## WHAT YOU HAVE TO DO
Please give back the listing below word for word and drop any images.
(Beginning of DATA SECTION)
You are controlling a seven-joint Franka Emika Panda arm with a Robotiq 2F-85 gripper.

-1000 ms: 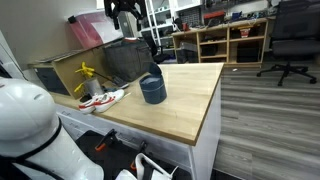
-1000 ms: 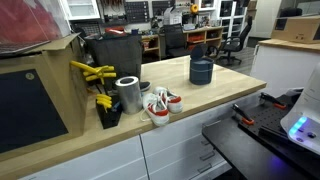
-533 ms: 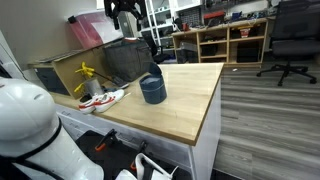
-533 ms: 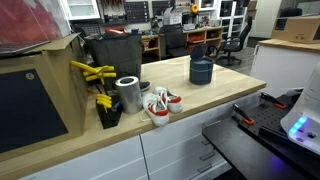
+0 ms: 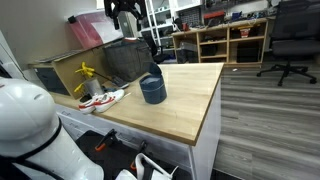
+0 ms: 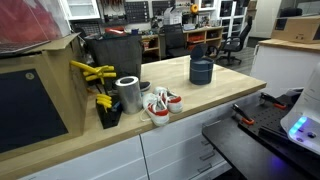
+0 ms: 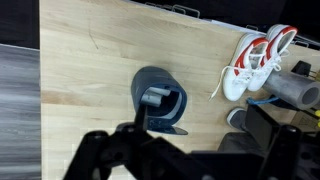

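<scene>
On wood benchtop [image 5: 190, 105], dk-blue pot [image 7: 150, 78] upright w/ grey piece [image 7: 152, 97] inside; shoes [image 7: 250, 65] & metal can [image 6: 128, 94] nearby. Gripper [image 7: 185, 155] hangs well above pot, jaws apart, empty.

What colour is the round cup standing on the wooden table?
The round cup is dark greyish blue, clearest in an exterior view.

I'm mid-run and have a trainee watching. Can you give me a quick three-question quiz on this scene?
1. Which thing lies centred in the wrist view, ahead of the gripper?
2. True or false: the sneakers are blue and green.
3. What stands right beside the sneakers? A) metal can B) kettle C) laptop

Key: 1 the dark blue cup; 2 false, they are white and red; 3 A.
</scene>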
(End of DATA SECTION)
## RESPONSE TO THIS EXERCISE
You are controlling a seven-joint Franka Emika Panda arm with a Robotiq 2F-85 gripper.

-1000 ms: 
-1000 ms: 
-533 ms: 
-533 ms: 
+0 ms: 
+0 ms: 
+0 ms: 

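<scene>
On wood benchtop [image 5: 190, 105], dk-blue pot [image 7: 150, 78] upright w/ grey piece [image 7: 152, 97] inside; shoes [image 7: 250, 65] & metal can [image 6: 128, 94] nearby. Gripper [image 7: 185, 155] hangs well above pot, jaws apart, empty.

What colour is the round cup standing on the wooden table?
The round cup is dark greyish blue, clearest in an exterior view.

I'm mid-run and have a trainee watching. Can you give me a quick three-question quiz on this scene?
1. Which thing lies centred in the wrist view, ahead of the gripper?
2. True or false: the sneakers are blue and green.
3. What stands right beside the sneakers? A) metal can B) kettle C) laptop

Key: 1 the dark blue cup; 2 false, they are white and red; 3 A.
</scene>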

No further output is required here.